Als deze argumenten van de sociaaldemocratie niet deugen, wat is de positie van de natie dan? De natie is volgens Luxemburg in haar tijd slechts een mantel die imperialistische wensen toedekt, het laatste ideologische middel waarmee de massa’s voor hun rol als kanonnenvoer in imperialistische oorlogen gepakt kunnen worden. Als illustratie van de onzinnigheid van de rol van de natie gebruikte ze de positie van Nederland in WO-I. Ze schrijft: ‘Nederlands militarisme, als het gedwongen werd op zichzelf te staan, zou als een notendop gekraakt worden in de draaikolk van de wereldoorlog. Al dan niet gewild zou Nederland lid worden van een multi-statelijke alliantie, dus op deze manier ook drager en werktuig van zuiver imperialistisch tendensen.’
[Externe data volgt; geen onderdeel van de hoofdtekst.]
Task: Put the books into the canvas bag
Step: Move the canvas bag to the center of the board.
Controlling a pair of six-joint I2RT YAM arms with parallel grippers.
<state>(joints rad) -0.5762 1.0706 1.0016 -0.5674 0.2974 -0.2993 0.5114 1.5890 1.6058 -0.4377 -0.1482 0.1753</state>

Tegenwoordig is Nederland lid van de NAVO. Eigenlijk volgt dat logisch uit wat Luxemburg toentertijd al opmerkte over de onmogelijkheid überhaupt van nationale defensieve oorlogen.

Wat als…

Luxemburg meent: ‘En als de oorlog verder ging, de verschrikking van de eindeloze massaslachtingen in alle landen duidelijker werd, wat zou er gebeurd zijn als de sociaaldemocraten een andere houding hadden aangenomen? Dan zouden alle eerlijke, progressieve en humane mensen in de massa’s zich om de vlag van de sociaaldemocratie scharen.’ Ze concludeert dat alleen de Engelse, Franse, Duitse, Russische, Italiaanse, dus alle arbeiders samen het leger van uitgebuitenen en tot slaaf gemaakten kunnen leiden.

Een eeuw nadien

Het Junius-pamflet is als het ware heet van de naald geschreven, minder dan een jaar na instemming met de oorlogskredieten door de Duitse sociaaldemocraten. De argumenten hebben vooral betrekking op de oorlog. In vredestijd schijnen ze misschien minder helder maar gelden ze evengoed. Luxemburg zag destijds al de opstelling ten aanzien van het vaderland als kern van wat er fout ging: de natie werd gebruikt als instrument van het imperialisme. Dat is zo gebleven. In Het verlies van Labour bevestigt de marginalisering van de sociaaldemocratie heb ik daarover opgemerkt: ‘Sociaaldemocratie impliceert sociaal-patriottisme. Al sinds meer dan een eeuw, sinds het verraad van de Duitse sociaaldemocraten in 1914 aan het internationalisme, is patriottisme een kernonderdeel van het sociaaldemocratische gedachtegoed.’ Kan dat veranderen? Is sociaaldemocratie nog steeds sociaaldemocratie als een kerngedachte wordt weggehaald? Hoe dan ook, de huidige veronderstelling van de natie als zinnig uitgangspunt voor een linkse politieke opstelling zonder de internationale context erbij te betrekken is gedoemd. Labour onder Corbyn is het laatste in het oog springende slachtoffer ervan.